WHAT THE TASK ASKS:
Once you reach the line containing "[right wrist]" in the data below, restate each line word for word up to and including the one containing "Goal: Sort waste".

□ □ □

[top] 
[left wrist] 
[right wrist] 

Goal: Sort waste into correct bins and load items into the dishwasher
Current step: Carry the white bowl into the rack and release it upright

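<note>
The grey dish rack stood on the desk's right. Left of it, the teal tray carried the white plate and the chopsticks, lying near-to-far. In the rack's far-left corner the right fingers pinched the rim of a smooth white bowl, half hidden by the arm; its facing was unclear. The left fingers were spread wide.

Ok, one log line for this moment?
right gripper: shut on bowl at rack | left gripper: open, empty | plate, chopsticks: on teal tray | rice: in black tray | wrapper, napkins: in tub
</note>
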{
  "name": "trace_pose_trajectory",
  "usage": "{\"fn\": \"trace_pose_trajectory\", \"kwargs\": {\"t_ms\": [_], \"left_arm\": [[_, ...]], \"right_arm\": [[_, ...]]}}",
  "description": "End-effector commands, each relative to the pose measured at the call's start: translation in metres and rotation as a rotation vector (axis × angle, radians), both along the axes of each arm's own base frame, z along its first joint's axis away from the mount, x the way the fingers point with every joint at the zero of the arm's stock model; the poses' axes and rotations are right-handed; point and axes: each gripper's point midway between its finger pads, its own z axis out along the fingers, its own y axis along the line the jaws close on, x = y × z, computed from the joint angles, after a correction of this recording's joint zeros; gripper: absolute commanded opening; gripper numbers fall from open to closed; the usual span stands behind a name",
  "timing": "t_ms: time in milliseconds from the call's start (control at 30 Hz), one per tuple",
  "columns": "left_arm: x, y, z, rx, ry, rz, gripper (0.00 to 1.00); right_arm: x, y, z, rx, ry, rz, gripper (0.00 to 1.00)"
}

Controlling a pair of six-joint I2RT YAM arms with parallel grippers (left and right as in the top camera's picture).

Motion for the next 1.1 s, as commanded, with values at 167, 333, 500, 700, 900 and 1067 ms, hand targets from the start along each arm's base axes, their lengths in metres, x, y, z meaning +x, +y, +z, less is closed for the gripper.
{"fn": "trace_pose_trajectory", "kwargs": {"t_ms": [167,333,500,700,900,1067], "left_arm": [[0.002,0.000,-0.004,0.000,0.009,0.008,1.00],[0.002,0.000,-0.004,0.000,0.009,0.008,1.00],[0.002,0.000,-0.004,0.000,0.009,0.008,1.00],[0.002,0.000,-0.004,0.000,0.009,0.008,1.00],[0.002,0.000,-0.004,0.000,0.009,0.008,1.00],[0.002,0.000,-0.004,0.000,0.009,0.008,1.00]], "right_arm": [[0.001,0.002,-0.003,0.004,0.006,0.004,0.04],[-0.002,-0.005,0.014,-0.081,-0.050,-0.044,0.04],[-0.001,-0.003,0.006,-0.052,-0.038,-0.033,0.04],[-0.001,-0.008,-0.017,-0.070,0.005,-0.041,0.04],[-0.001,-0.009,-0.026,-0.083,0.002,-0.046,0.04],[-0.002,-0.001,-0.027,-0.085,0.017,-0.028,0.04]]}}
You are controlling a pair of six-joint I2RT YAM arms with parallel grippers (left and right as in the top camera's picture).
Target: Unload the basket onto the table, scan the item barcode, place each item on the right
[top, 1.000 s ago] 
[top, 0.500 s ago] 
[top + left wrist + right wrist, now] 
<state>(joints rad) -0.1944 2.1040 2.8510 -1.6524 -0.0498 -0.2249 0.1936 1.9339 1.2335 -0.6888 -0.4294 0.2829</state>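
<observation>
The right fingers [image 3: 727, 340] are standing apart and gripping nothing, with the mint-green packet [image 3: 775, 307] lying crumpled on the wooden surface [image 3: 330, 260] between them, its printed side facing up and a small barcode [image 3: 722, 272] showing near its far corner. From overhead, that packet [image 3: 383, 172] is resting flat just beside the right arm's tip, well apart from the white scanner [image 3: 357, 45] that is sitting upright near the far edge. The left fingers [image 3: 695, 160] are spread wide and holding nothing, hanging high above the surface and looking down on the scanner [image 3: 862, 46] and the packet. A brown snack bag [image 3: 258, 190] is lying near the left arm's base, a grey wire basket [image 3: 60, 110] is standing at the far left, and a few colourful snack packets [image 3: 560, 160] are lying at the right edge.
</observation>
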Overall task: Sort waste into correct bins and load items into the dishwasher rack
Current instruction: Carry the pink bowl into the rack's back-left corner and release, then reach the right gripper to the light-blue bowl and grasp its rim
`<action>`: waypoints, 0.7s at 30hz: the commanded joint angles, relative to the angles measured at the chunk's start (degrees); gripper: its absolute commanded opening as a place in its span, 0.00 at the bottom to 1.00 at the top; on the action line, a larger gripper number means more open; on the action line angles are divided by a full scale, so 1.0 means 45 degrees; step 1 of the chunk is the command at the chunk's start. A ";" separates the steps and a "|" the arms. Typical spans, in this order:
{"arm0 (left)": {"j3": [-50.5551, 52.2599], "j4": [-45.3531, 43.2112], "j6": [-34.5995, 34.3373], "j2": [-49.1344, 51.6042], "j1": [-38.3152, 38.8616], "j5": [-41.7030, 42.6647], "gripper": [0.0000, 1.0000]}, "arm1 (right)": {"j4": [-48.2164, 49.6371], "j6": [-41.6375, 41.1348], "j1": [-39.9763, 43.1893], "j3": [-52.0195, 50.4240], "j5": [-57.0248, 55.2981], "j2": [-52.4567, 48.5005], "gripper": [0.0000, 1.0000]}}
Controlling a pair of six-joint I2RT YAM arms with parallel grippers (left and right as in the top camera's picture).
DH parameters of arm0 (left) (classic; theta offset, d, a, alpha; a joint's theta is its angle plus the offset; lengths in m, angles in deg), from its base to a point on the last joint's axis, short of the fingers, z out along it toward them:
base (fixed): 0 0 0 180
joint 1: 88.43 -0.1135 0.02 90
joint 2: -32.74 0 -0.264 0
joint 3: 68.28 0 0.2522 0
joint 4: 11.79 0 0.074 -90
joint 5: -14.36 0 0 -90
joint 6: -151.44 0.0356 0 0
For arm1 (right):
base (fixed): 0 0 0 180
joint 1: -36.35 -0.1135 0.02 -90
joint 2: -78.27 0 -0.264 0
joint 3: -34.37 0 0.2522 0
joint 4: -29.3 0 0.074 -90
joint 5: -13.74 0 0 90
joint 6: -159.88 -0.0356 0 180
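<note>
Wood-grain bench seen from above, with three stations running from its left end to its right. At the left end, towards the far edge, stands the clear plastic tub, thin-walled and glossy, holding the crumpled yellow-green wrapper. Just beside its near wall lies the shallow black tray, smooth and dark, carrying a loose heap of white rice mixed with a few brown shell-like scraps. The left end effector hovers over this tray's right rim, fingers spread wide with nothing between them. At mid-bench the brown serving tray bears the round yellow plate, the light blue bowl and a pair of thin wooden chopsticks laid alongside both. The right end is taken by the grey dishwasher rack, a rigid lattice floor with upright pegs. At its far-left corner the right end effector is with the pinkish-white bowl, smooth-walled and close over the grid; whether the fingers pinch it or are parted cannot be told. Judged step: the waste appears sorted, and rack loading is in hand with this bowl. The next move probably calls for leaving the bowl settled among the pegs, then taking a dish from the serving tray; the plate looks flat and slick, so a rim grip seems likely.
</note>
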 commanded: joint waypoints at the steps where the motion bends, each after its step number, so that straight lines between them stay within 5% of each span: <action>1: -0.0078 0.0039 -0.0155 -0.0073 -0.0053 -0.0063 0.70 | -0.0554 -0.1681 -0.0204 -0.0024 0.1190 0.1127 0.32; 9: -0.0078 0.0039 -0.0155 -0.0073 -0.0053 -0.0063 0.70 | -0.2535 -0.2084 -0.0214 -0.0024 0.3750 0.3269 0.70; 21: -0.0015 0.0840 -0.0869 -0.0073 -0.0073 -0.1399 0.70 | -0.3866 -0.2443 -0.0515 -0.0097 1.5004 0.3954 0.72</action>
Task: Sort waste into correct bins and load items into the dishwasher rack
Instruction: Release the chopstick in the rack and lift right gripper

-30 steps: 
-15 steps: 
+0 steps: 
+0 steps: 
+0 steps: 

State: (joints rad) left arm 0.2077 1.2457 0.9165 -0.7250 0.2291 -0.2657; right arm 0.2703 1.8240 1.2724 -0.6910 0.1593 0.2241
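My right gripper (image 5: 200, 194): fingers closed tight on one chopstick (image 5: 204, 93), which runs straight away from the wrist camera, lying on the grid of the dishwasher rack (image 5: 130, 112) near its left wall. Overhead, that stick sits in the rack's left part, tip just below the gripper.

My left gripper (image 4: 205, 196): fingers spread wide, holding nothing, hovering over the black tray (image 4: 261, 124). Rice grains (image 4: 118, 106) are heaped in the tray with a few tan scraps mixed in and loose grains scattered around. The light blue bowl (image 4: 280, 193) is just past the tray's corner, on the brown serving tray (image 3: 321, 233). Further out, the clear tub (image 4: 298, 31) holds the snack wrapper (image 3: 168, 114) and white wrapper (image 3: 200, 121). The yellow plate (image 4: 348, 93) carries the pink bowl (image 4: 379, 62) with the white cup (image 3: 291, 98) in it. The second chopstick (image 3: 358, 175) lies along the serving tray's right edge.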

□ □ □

EXPECTED OUTPUT:
[right wrist] 

Goal: Sort waste into correct bins and load items into the dishwasher

This finishes the output.